We have the occasional visit from a hurricane coming through our part of New England and, of course, they are nothing like what the experience would be like closer to the Gulf coast. Late winter seems more sensible for tourist types like us.
You pulled me in with your title, Linda, and this lovely spot mesmerizes me. I imagine it’s not easy finding a place so quiet and tranquil, where even the native critters are chill. I expect we all should grab chances for tranquility when they present themselves.
The title was my little joke. When I was a kid, I always pronounced ‘marshmallow’ as ‘marshmellow,’ despite valiant efforts to change my pronunciation. I still say ‘marsh-mellow,’ although my next post is going to show some different sorts of marsh mallows, whose names I can pronounce ‘properly.’
As you well know, there’s often not much difference between tranquility and survival mode when it comes to the heat. Still, slow moving water and bubbling clouds are worth a little sweat. If nothing else, the heat can slow us down a bit, too. That’s not always a bad thing.
I hope the frogs are there in multitudes keeping the number of mosquitos in proportions… Lovely peaceful photo, Linda.
It’s a wonderful, peaceful place no matter the season, Gerard. Sometimes it’s not so attractive — perhaps we should say it’s ‘differently attractive’ through the fall and winter. But it’s a spot I love to see changing through the seasons, and this view was a special one.

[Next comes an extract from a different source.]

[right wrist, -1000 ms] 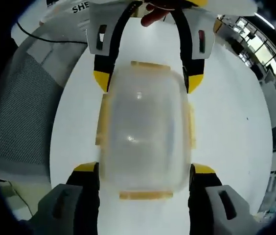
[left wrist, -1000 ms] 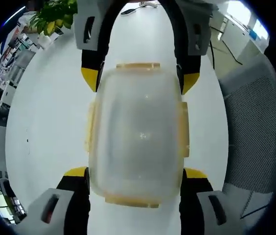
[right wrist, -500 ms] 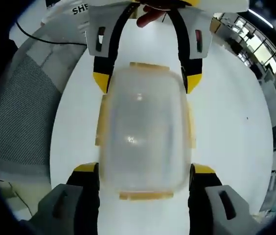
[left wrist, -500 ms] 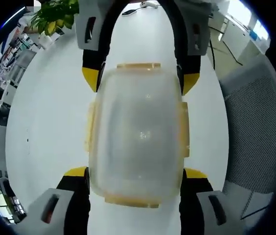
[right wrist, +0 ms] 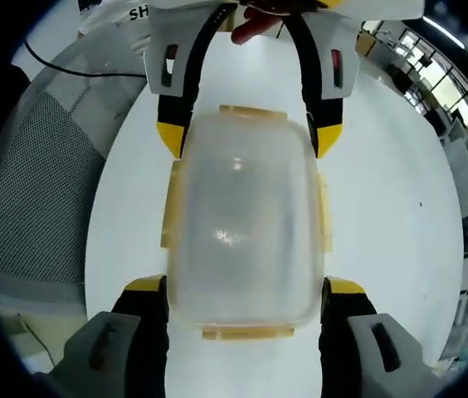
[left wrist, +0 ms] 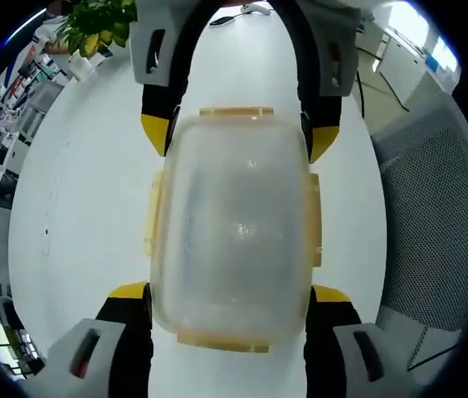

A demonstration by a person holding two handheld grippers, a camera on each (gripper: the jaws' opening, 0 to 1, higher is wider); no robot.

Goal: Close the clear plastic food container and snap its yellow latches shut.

Your “No birds feed” reminded me immediately of “La Belle Dame Sans Merci” by Keats:
O what can ail thee, knight-at-arms,
Alone and palely loitering?
The sedge has withered from the lake,
And no birds sing.
That evokes silence, too, albeit of a more poignant sort. I’ve always thought the line, “And no birds sing,” felt like a door slamming. I read the entire poem again, and I couldn’t help but notice the line, “She found me roots of relish sweet.” Perhaps the lady was out digging for marsh mallow root.
It occurred to me after I posted my comment that your photograph might include sedges, which would be another connection to the poem.

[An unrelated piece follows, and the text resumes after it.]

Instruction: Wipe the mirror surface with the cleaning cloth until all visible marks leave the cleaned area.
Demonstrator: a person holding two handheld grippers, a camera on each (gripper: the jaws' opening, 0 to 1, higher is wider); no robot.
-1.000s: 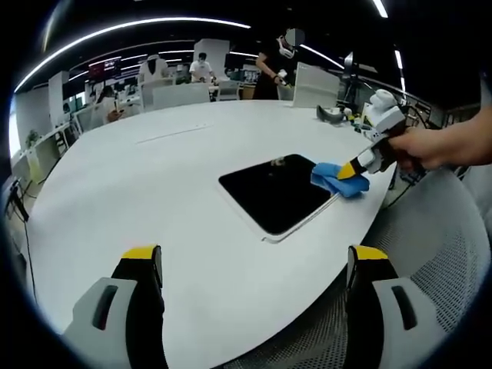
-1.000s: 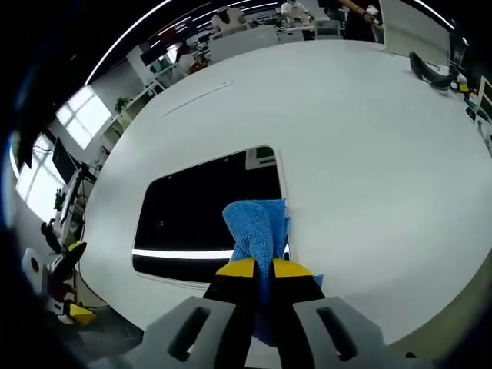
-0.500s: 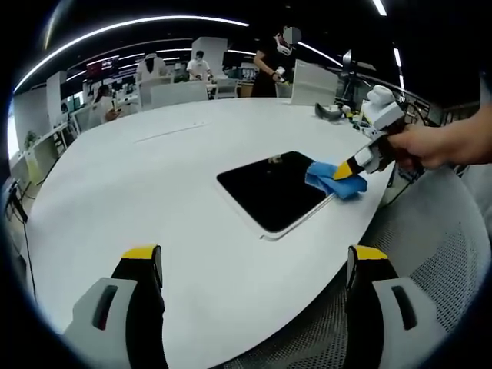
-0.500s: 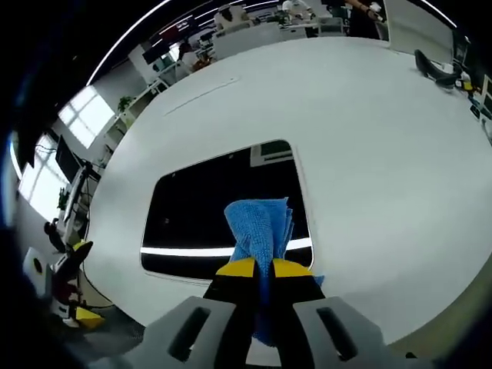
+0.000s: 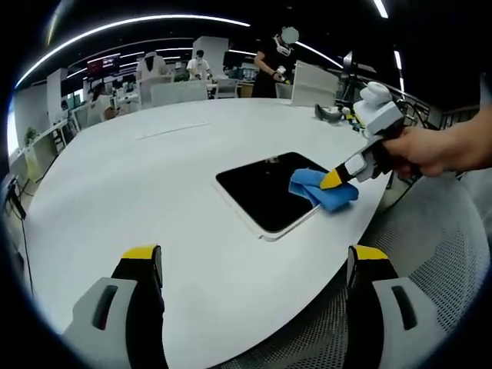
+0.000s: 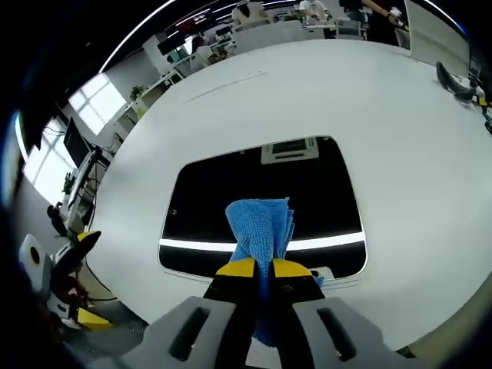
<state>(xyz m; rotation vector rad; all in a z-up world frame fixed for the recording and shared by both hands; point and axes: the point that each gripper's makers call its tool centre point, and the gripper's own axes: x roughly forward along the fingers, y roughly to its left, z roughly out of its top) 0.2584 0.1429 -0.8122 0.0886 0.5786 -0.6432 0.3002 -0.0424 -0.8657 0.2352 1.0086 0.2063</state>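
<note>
Dark mirror (image 6: pixel 261 207) flat on white worktop (image 6: pixel 400 154), near the edge; a bright light strip reflected across it in the right gripper view. Blue cloth (image 6: pixel 261 231) lying on the mirror's near part, pinched in the right hand-held gripper (image 6: pixel 257 269), yellow-tipped jaws pressed together on the fabric. From the left gripper view: same cloth (image 5: pixel 321 188) at the mirror's (image 5: pixel 261 192) right side, right hand-held gripper (image 5: pixel 332 181) slanting down onto it, gripped by a hand (image 5: pixel 427 150) reaching in from the right. Left hand-held gripper (image 5: pixel 254 257) hovering back off the worktop (image 5: pixel 154 177), jaws spread wide, holding nothing. Mesh chair (image 5: pixel 430 261) beside the worktop edge. Open office beyond, desks, people (image 5: pixel 275 65) standing far off, ceiling light strips overhead.
</note>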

Whether there are sedges in that mass of growth I can’t say, but there certainly were sedges along the bank where I was standing. They were beautiful examples, but with this fellow only a couple of feet away, I decided to forgo sedge photos for the time being.
That is a fantastic picture and description.xxx
Thank you, Dina. It’s one of my favorite spots, although the perfection shown in the photo doesn’t linger long — a couple of weeks, or maybe more, and then we’re on to the next season, and the next phase of marsh life.
Looks idyllic, though I have to wonder about mosquitoes.
Sometimes, the mosquitoes (especially the tiny salt marsh mosquitoes, which fly and bite 24/7) can be unbearable, but this has been an odd year. The last few times I’ve been to the refuge, there have been no mosquitoes at all. This past weekend, I didn’t even use spray.
I don’t think the dragonflies and swallows are wholly responsible, and I’m not aware of any sort of biological or chemical control being used at the refuges. My theory is that we’ve had so much rain this year that the larvae have been washed away. Now that we’re drying out, and there’s more standing or stagnant water around, I’ll have a chance to test my theory.